**TASK BRIEF:**
Please say how many lines below include the word "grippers", with nothing beyond the number.

----

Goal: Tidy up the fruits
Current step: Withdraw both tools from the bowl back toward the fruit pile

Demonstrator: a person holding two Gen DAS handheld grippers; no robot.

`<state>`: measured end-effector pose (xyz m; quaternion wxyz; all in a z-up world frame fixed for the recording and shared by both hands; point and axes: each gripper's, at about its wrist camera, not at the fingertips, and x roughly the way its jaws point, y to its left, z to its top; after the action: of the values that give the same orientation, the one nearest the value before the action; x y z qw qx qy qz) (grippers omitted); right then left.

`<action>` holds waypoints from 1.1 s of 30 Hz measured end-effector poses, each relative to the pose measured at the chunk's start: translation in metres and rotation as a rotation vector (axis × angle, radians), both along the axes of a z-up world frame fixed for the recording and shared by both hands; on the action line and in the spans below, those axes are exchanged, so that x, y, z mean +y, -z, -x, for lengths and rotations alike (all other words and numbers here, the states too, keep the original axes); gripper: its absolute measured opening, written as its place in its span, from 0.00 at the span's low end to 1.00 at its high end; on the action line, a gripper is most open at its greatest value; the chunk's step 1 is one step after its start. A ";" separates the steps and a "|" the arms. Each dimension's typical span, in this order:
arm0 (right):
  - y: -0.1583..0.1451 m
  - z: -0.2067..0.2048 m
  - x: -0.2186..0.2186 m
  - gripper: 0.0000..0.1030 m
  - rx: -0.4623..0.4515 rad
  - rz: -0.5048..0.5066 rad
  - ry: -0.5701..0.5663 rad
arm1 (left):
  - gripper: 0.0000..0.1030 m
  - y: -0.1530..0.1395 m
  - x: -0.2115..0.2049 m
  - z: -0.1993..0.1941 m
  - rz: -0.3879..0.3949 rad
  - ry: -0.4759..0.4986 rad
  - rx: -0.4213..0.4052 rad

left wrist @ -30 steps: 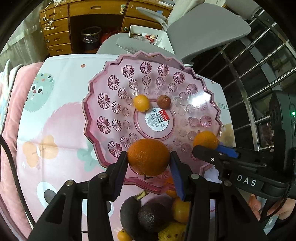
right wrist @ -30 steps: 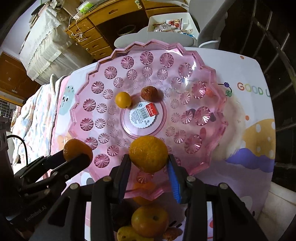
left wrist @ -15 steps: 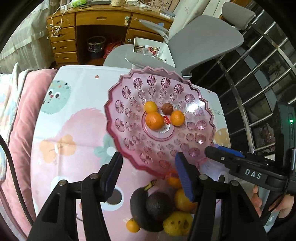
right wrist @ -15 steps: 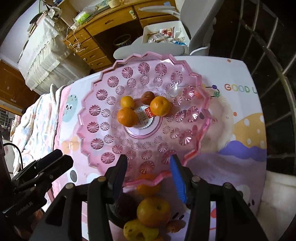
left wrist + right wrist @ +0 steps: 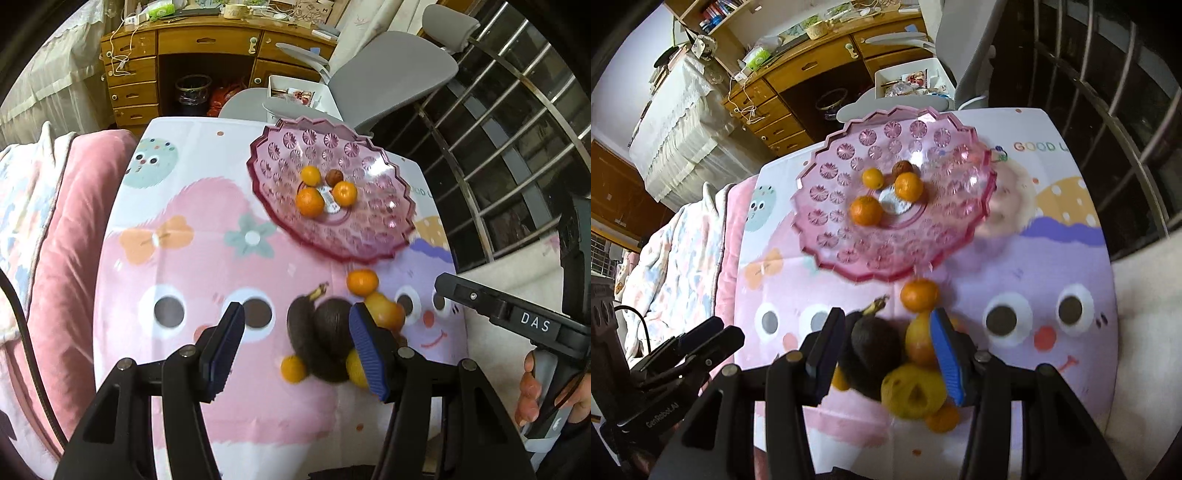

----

**RESPONSE TO THE TASK:**
2